WP5 reintroduces the natural water resource, as major evidence of the hidden Aqueduct and a vital component of local heritage. The aim is to map, analyse & bring forward Hadrian’s Aqueduct as a water commons. WP5 also organizes & delivers participatory design workshops for public space on urban regeneration areas (WP7) & other selected spots in the wider area.
The project proposes an innovative process/methodology to reintroduce natural resources in close relation with heritage monuments by developing the so-called “cultural hydrants”. These are places, but also activities, people, networks & relations that spread cultural capital throughout the city along with the mobile water supply.
WP6 is about planning for & with communities. It combines activities for the Community Engagement in HIDRANT’s vision, in a 3-day set of performative actions within the Rematyas Festival 2020, with the constitution of an informal community of Water Solidarity Economy aiming to be scaled-up towards a Hadrian Network of Neighbourhoods.
Finally, Investment WP7 will result in the regeneration of 8500 sq.meters of public space (incl. the Hadrian Aqueduct, Reservoir & Roman wells; the Halandri stream banks; 4 ‘natural/cultural nodes’ defined through participatory processes); the construction of 5km water network system and the procurement of 2 mobile water tank trucks.
The innovation
The proposed solution has 3 innovative aspects:
- it re-introduces a cultural heritage asset beyond the usual ‘sight-seeing’ approach and towards reconstitution of its contemporary use-value as heritage and water commons and potential community network. In this way, Cultural H.ID.RA.N.T. will raise heritage awareness through the re-exploitation of Hadrian water, the regeneration of Hadrian routes, the co-transformation of certain spots into Hadrian-watered ‘urban gardens’. As a result, water becomes a cultural heritage ambassador, while cultural heritage re-initiates sustainable water use;
- focusing on the re-introduction of the monument it aims to create positive momentum for the improvement of local wellbeing, in two main ways: by proposing participatory processes in order to engage people in the co-governance of their natural resource and heritage branding, cultivating a sense of community; by developing quality green spaces, accessible to all;
- it chooses to ‘test’ the vision in the periphery of the Metropolitan Area, aiming to create a peripheral heritage branding beyond Athens historical centre. In this way, it aims to create alternatives to the leisure and catering ‘theme centre’ of Halandri and contribute to more endogenous, resilient urban development strategies.
UIA
Urban Innovative Actions (UIA) is an Initiative of the European Union that provides urban areas throughout Europe with resources to test new and unproven solutions to address urban challenges. Based on article 8 of ERDF, the Initiative has a total ERDF budget of EUR 372 million for 2014-2020.

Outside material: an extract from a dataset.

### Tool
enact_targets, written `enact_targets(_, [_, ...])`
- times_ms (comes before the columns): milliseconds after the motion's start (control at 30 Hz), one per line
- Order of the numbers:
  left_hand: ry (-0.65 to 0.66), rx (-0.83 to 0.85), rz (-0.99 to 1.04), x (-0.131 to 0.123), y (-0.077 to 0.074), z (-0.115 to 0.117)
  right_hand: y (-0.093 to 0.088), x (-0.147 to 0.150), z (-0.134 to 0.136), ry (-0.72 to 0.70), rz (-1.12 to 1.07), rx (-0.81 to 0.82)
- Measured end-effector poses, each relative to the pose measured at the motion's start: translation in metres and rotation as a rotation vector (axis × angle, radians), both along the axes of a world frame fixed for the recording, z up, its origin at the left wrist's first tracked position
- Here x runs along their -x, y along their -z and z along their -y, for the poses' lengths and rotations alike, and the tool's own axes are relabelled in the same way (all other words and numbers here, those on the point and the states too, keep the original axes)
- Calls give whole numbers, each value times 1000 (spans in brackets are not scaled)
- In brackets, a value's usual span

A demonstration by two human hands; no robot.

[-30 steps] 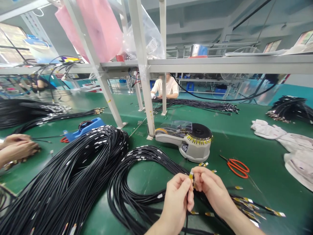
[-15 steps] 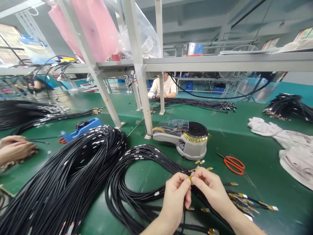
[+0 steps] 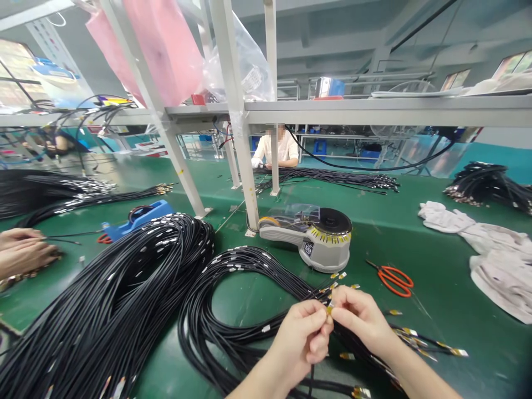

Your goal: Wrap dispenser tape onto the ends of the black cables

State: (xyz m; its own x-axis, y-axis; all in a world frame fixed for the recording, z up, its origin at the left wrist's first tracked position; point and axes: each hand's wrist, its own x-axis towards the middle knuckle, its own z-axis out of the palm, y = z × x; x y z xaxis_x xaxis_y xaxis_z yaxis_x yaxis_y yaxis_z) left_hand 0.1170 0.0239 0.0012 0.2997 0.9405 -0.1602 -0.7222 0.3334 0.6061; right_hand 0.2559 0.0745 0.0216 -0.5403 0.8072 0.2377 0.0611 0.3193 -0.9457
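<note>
My left hand [image 3: 301, 335] is closed in a pinch on a black cable, which hangs down below the fingers. At the cable's end shows a small piece of yellow tape [image 3: 330, 309], pinched between the fingertips of my right hand [image 3: 363, 321]. The two hands meet there, just above a looped bundle of black cables [image 3: 233, 260] with white labels. Several taped cable ends [image 3: 446, 348] fan out to the right, beyond my right wrist. Behind the hands stands a grey round tape dispenser [image 3: 328, 252] with yellow strips round its rim.
Orange-handled scissors [image 3: 394, 280] lie right of the dispenser, white gloves [image 3: 499, 277] farther right. A large cable bundle [image 3: 137, 282] fills the left, near a blue tape holder [image 3: 145, 217]. A co-worker's hands [image 3: 25, 252] are at the left edge. A shelf post [image 3: 245, 166] stands ahead.
Both hands have shifted slightly down and to the right, still together at the taped cable end. My left fingers are curled more. The view has moved a little.
</note>
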Motion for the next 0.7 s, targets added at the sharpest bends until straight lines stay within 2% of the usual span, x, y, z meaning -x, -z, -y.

Approximately 359 million people – 72% of the total EU population – live in cities, towns and suburbs. Urban areas face multiple and interconnected challenges related to employment, migration, demography, water and soil pollution…
But, they are also engines of new ideas and solutions, dynamic places where changes happen on a larger scale and at a fast pace.
To answer the increasingly complex challenges they face, urban authorities need to go beyond traditional policies and services – they need to be bold and innovative.